Goal of the exercise:
What is needed is the complete listing, repeated exactly.

##### Dataset content

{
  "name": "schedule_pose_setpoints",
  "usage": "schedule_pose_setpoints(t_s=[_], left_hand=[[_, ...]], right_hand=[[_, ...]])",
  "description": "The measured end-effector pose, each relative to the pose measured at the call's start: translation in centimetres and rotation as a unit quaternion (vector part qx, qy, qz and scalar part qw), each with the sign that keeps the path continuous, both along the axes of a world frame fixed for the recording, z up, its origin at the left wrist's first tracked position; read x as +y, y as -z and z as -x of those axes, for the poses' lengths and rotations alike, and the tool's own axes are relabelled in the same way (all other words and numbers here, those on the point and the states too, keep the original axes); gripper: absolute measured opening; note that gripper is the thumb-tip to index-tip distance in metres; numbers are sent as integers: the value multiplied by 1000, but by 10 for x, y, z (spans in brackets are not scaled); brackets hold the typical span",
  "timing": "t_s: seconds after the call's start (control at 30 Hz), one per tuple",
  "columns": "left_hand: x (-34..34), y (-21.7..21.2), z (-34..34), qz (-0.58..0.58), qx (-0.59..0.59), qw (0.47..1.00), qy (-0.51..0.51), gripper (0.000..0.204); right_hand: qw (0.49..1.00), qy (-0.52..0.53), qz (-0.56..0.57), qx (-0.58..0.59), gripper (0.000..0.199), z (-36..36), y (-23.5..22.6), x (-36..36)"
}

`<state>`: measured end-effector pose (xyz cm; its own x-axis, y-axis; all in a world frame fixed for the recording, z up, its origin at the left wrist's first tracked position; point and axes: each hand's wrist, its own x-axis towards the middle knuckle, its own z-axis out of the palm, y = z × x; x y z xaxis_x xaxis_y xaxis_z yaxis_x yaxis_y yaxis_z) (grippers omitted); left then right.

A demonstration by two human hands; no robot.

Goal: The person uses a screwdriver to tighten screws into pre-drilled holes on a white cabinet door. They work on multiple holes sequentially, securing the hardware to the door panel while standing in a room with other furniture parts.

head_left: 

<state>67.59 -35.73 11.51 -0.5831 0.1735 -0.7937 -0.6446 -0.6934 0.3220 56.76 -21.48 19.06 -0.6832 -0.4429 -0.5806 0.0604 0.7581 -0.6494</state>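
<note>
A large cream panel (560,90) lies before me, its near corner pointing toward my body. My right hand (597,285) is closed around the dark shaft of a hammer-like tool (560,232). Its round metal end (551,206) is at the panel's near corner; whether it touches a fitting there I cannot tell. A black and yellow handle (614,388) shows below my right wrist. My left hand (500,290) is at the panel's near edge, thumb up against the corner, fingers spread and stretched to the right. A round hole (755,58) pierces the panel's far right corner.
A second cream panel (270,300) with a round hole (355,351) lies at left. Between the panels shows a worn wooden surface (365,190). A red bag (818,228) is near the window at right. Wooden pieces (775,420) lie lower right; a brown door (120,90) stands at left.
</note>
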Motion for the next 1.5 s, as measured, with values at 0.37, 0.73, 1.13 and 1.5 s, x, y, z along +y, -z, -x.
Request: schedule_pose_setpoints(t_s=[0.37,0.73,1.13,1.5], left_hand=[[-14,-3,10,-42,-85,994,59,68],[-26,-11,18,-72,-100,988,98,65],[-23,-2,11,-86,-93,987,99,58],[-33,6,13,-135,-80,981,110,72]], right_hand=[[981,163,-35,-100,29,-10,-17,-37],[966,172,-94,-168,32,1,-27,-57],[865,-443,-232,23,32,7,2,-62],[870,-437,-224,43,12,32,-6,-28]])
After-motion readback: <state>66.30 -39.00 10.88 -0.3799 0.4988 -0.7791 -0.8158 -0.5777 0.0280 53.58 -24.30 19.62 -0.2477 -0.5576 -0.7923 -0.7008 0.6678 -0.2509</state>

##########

Written reply:
{
  "name": "schedule_pose_setpoints",
  "usage": "schedule_pose_setpoints(t_s=[_], left_hand=[[_, ...]], right_hand=[[_, ...]])",
  "description": "The measured end-effector pose, each relative to the pose measured at the call's start: translation in centimetres and rotation as a unit quaternion (vector part qx, qy, qz and scalar part qw), each with the sign that keeps the path continuous, both along the axes of a world frame fixed for the recording, z up, its origin at the left wrist's first tracked position; read x as +y, y as -z and z as -x of those axes, for the poses' lengths and rotations alike, and the tool's own axes are relabelled in the same way (all other words and numbers here, those on the point and the states too, keep the original axes); gripper: absolute measured opening; note that gripper is the thumb-tip to index-tip distance in metres; numbers are sent as integers: the value multiplied by 1000, but by 10 for x, y, z (spans in brackets are not scaled); brackets hold the typical span",
  "timing": "t_s: seconds after the call's start (control at 30 Hz), one per tuple",
  "columns": "left_hand: x (-34..34), y (-21.7..21.2), z (-34..34), qz (-0.58..0.58), qx (-0.59..0.59), qw (0.47..1.00), qy (-0.51..0.51), gripper (0.000..0.204); right_hand: qw (0.49..1.00), qy (-0.52..0.53), qz (-0.56..0.57), qx (-0.58..0.59), gripper (0.000..0.199), z (-36..36), y (-23.5..22.6), x (-36..36)"
}

`<state>`: measured end-effector pose (xyz cm; its own x-axis, y-axis; all in a world frame fixed for the recording, z up, its origin at the left wrist's first tracked position; point and axes: each hand's wrist, its own x-axis towards the middle knuckle, its own z-axis out of the palm, y = z × x; x y z xaxis_x xaxis_y xaxis_z yaxis_x yaxis_y yaxis_z) (grippers omitted); left then right.

A demonstration by two human hands; no robot.

Goal: The person uses a screwdriver to tighten screws into pre-drilled holes on a white cabinet door. They work on multiple holes sequentially, securing the hardware to the door panel while standing in a room with other furniture parts.

head_left: 

<state>67.59 -35.73 11.51 -0.5831 0.1735 -0.7937 -0.6446 -0.6934 0.3220 56.76 -21.48 19.06 -0.6832 -0.4429 -0.5806 0.0604 0.7581 -0.6494</state>
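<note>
A large cream panel (560,90) lies before me, its near corner pointing toward my body. My right hand (597,285) is closed around the dark shaft of a hammer-like tool (560,232). Its round metal end (551,206) is at the panel's near corner; whether it touches a fitting there I cannot tell. A black and yellow handle (614,388) shows below my right wrist. My left hand (500,290) is at the panel's near edge, thumb up against the corner, fingers spread and stretched to the right. A round hole (755,58) pierces the panel's far right corner.
A second cream panel (270,300) with a round hole (355,351) lies at left. Between the panels shows a worn wooden surface (365,190). A red bag (818,228) is near the window at right. Wooden pieces (775,420) lie lower right; a brown door (120,90) stands at left.
</note>
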Motion for the next 1.5 s, as measured, with values at 0.37, 0.73, 1.13 and 1.5 s, x, y, z along +y, -z, -x.
Request: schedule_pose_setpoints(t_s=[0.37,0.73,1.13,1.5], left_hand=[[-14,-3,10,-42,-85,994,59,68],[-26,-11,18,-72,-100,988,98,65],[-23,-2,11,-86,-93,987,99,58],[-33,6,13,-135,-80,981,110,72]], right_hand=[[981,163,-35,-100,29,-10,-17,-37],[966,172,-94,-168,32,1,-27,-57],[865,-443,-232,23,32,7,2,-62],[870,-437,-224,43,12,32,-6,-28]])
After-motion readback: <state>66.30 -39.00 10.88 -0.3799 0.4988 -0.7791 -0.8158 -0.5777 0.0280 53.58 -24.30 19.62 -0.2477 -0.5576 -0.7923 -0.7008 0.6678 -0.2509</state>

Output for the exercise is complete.